▶ REQUIRED ACTION: Which lines in the records below contain the word "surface"? Copy each of them.
-------- DATASET EXTRACT
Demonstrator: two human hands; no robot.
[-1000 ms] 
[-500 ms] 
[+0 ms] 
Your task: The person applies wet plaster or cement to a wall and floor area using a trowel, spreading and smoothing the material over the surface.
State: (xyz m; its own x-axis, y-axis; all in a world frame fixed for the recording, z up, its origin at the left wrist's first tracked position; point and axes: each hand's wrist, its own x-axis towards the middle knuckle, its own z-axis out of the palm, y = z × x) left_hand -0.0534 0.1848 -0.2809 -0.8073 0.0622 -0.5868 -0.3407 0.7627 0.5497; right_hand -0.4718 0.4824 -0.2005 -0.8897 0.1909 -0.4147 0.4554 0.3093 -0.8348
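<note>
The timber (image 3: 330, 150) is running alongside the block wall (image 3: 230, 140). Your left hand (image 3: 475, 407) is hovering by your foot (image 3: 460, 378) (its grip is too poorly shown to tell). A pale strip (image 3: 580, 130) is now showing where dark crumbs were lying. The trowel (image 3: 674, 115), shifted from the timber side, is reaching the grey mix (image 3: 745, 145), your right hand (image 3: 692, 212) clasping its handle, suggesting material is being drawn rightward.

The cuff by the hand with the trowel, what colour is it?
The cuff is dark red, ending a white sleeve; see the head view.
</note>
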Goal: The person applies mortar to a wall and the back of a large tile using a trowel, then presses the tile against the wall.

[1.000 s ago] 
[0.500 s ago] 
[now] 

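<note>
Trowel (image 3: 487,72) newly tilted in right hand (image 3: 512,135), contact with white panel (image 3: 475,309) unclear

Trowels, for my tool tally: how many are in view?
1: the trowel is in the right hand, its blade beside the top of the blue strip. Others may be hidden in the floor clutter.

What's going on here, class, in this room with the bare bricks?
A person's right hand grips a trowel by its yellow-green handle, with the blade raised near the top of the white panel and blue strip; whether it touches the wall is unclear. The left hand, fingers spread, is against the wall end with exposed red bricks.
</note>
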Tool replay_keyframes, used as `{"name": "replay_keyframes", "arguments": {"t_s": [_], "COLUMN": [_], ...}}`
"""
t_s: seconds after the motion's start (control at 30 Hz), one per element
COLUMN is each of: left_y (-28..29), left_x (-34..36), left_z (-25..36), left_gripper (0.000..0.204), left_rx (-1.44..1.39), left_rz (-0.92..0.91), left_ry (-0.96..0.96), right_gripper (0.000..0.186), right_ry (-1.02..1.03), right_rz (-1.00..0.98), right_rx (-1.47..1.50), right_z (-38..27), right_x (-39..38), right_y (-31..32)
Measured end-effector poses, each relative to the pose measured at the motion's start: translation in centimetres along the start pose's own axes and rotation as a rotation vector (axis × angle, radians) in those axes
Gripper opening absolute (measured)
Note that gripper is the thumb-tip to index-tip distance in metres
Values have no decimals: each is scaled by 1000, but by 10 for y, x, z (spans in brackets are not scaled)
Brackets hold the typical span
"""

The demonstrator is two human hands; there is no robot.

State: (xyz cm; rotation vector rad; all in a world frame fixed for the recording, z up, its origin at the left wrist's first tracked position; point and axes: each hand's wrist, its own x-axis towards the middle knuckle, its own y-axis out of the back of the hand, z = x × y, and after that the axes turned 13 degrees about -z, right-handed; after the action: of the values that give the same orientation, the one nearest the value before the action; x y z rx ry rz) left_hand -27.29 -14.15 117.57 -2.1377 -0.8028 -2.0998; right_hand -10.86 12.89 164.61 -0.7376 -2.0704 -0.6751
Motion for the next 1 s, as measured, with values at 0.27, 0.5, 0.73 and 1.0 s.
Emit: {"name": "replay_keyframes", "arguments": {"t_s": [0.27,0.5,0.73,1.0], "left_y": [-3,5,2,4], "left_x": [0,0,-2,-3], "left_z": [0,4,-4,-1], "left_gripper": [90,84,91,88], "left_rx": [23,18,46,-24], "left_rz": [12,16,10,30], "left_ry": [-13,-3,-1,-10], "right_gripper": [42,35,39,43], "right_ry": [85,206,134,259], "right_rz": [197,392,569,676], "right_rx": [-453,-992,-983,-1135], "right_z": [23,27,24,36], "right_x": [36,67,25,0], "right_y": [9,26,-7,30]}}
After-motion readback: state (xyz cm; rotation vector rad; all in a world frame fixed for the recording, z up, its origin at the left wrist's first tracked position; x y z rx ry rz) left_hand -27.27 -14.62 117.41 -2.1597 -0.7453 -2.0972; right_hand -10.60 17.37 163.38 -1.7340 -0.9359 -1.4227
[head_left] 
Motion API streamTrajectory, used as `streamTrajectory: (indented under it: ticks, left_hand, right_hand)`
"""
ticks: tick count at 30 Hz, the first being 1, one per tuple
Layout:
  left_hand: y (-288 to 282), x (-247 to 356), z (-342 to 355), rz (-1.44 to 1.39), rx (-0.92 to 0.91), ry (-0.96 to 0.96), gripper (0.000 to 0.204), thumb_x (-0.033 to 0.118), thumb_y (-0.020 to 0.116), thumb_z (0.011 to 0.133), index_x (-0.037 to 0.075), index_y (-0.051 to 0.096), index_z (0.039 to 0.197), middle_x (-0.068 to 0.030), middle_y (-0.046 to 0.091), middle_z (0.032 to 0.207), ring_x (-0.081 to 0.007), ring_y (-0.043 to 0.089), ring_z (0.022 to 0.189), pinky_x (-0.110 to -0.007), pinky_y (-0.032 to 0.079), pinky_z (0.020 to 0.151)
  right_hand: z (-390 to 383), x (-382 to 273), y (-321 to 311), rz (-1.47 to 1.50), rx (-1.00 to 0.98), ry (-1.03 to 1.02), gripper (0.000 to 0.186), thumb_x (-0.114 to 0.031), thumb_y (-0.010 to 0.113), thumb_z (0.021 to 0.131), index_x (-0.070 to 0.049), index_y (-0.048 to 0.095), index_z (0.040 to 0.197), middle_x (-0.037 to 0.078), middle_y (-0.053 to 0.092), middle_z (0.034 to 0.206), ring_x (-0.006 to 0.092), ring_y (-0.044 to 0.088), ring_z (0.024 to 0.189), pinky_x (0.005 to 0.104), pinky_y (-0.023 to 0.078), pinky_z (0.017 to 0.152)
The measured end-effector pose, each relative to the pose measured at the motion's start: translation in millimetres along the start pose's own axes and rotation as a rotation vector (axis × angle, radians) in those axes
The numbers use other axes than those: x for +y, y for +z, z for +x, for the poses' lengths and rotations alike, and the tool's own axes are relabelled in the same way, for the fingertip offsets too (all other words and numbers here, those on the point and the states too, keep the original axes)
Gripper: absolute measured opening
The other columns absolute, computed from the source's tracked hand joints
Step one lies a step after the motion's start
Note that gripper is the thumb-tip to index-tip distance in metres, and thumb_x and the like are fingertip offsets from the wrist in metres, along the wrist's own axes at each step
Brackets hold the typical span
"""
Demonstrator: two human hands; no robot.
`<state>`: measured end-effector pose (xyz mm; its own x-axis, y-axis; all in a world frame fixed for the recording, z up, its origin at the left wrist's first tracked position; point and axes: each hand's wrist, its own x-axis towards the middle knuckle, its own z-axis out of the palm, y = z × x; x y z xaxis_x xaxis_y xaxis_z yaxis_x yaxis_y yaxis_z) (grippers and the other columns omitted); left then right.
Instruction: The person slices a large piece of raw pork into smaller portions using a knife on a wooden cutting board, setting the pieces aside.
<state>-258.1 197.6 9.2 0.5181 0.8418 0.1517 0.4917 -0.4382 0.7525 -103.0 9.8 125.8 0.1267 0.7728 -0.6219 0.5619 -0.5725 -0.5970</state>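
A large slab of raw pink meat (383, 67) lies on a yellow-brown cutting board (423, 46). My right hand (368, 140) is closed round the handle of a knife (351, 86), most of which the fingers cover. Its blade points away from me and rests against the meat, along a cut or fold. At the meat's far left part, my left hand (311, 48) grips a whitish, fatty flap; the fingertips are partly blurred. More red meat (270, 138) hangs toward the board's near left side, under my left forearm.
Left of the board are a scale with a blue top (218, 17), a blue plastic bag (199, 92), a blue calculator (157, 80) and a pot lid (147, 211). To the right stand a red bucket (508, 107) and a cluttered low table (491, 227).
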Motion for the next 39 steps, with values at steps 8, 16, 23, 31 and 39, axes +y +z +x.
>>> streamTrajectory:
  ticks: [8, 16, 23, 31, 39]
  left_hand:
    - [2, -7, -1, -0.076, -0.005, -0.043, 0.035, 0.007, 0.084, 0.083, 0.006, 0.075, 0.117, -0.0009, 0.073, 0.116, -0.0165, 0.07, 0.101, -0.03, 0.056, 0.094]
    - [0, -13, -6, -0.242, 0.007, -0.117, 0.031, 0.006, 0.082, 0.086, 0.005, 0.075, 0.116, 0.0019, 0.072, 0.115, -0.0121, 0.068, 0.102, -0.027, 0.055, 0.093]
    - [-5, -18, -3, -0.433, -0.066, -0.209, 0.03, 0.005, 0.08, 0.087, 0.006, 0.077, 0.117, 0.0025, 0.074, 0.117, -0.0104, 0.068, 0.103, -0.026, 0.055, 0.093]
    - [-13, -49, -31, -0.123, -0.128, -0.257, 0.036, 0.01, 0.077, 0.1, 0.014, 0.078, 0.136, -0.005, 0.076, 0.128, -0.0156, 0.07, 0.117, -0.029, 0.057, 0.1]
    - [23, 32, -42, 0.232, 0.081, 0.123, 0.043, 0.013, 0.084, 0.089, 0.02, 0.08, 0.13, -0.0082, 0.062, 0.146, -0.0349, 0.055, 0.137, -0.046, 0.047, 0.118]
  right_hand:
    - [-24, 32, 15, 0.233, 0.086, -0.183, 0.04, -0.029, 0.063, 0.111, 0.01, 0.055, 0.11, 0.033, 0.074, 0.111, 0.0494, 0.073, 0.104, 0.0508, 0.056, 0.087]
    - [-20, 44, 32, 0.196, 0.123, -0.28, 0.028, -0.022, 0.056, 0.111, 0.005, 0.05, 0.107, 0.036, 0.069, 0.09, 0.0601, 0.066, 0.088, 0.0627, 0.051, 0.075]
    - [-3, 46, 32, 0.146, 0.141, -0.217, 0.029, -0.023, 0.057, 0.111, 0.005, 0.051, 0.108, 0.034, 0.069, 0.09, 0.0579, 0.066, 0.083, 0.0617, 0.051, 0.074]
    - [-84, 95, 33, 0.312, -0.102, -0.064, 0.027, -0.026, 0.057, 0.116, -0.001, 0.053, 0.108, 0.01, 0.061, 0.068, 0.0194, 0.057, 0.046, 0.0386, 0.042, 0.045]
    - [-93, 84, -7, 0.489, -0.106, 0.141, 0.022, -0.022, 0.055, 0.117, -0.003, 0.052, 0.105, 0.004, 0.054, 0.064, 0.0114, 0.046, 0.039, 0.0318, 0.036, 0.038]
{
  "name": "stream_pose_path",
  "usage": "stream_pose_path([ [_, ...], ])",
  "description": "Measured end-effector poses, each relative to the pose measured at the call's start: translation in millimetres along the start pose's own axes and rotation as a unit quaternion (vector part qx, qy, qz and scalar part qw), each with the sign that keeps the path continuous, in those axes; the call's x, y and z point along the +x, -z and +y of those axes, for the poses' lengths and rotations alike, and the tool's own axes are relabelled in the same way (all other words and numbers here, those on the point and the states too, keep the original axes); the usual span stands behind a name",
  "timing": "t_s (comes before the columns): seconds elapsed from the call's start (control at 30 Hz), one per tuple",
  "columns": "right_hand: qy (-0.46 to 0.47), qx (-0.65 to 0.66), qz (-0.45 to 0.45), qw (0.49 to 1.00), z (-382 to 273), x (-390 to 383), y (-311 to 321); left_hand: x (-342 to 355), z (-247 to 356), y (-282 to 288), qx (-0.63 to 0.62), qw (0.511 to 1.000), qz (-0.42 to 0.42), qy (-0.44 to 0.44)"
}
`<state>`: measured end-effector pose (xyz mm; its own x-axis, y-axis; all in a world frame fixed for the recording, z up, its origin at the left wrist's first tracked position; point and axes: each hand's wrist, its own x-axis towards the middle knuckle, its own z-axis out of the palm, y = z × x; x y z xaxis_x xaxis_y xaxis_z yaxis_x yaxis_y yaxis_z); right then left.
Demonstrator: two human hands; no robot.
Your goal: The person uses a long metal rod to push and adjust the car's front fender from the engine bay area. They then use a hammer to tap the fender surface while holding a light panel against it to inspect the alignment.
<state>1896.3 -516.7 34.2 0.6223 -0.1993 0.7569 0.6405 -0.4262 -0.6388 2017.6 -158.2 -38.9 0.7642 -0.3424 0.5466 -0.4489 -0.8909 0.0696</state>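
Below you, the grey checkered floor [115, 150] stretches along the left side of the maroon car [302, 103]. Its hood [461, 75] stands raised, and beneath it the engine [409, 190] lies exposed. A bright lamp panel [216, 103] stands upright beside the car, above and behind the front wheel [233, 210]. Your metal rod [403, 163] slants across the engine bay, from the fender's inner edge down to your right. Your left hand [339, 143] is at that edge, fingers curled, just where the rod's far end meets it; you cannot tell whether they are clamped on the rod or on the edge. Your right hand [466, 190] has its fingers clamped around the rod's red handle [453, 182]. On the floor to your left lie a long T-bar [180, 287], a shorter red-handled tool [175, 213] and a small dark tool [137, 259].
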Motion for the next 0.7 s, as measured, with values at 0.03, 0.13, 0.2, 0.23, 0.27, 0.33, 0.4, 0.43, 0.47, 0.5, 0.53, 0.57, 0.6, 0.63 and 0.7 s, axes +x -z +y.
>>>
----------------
▶ WRITTEN RESPONSE:
Your task: The person applies wet plaster or cement to a wall and floor area using a trowel, spreading and smoothing the material over the surface.
Your goal: The person uses a long metal rod to push and adjust the car's front fender from the engine bay area. They then use a hammer to tap the fender surface while holding a light panel against it to inspect the alignment.

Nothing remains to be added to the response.